(Records contained in a dataset)
________________________

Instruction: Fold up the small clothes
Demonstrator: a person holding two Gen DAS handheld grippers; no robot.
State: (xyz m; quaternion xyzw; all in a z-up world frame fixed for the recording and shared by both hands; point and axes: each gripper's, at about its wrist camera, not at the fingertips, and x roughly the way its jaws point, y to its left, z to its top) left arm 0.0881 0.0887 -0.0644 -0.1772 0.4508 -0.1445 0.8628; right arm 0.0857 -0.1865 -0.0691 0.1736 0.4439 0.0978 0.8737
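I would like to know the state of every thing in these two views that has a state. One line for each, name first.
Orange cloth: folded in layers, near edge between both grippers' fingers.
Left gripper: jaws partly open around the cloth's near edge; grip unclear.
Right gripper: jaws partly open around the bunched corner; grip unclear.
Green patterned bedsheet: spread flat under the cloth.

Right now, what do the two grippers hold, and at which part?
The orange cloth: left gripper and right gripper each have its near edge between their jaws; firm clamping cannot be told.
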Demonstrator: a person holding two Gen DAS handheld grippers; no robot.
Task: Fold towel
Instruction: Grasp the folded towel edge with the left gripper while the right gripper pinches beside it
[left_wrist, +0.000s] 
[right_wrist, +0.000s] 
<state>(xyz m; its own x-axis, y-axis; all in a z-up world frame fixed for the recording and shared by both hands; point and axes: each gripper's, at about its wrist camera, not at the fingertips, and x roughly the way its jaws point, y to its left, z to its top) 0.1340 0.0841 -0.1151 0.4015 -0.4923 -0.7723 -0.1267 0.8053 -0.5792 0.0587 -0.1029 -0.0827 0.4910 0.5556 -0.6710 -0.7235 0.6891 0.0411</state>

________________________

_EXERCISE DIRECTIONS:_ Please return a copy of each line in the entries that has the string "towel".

_RESPONSE TO THE TASK:_
Task: Fold towel
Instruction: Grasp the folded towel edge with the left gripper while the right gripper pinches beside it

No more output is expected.